Education began in a small school at the base of Hawkesworth Hill before a larger schoolhouse was constructed in 1873. As enrolment increased, additional facilities were built, and the school eventually became known as Barss Corner School Section No. 37. Secondary students began attending New Germany Rural High School in 1954, and by 1965 elementary students had also been consolidated into schools in New Germany, leading to the closure of the local school.

Postal services have been available in the community since 1854, initially through a "Way Office" operated from a private residence. A dedicated post office was officially opened on 10 July 1967.

== Present Day ==
Barss Corner continues to be a predominantly residential and agricultural community surrounded by forests, lakes, and farmland. While many of the historic industries described in the community's early history—such as cooperages, tanneries, and blacksmith shops—have disappeared, the area retains a strong rural character and remains closely connected to nearby centres such as New Germany, Bridgewater, and Mahone Bay.

=== Community Services ===
Several longstanding institutions continue to serve the area:

- The Barss Corner Post Office remains an important local service point. In 2024, the community received its first custom Canada Post postmark, a recognition of the community's identity and heritage. A CBC report noted that the post office serves approximately 500 addresses in the surrounding area.
- The Barss Corner Community Hall remains a local gathering place and is listed as a notable community facility.
- The historic Barss Corner Baptist Church, first established in 1842, continues to serve the community according to local historical records.

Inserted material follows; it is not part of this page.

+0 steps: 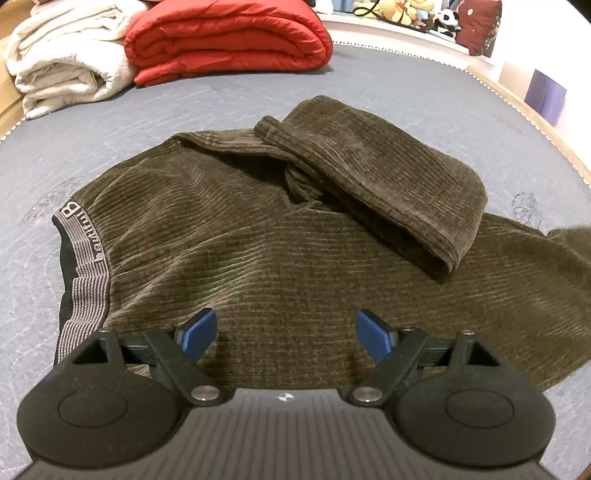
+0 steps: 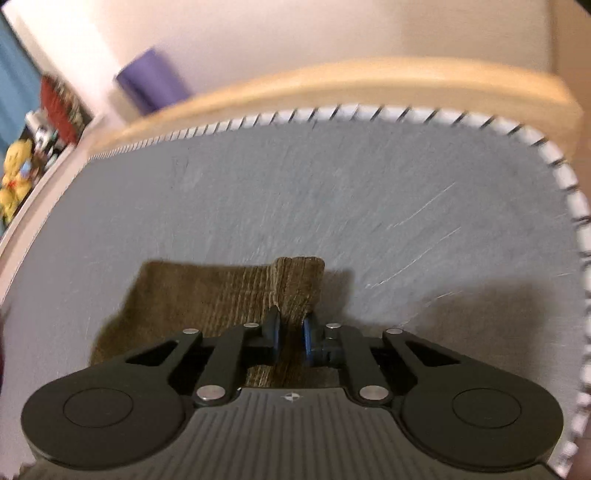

=== Business and Industry ===

==== Delong Farms ====
One of the best-known agricultural businesses connected with the Barss Corner - New Germany area and has become particularly well known throughout Nova Scotia and Atlantic Canada for its Christmas wreaths, eggs, produce, and Christmas tree products. The farm was established and currently operates in its original location on Barss Corner Road.

==== Maders General Store ====
First established in 1908, also continues to serve Barss Corner and surrounding communities.

=== Economy and Lifestyle ===
Today, most residents rely on a mix of farming, forestry, trades, small businesses, and employment in nearby communities. The area has also attracted people seeking a quieter rural lifestyle while remaining within commuting distance of Bridgewater. The presence of cottage properties, recreational land, and vacation rentals reflects a growing interest in the area's natural setting and outdoor recreation opportunities.

=== Geography and Recreation ===
The community is situated in the inland South Shore region and is surrounded by lakes, brooks, trails, and woodland. Outdoor activities such as hiking, ATV riding, hunting, fishing, paddling, and snowmobiling remain popular. Nearby communities such as New Germany provide additional commercial and recreational services.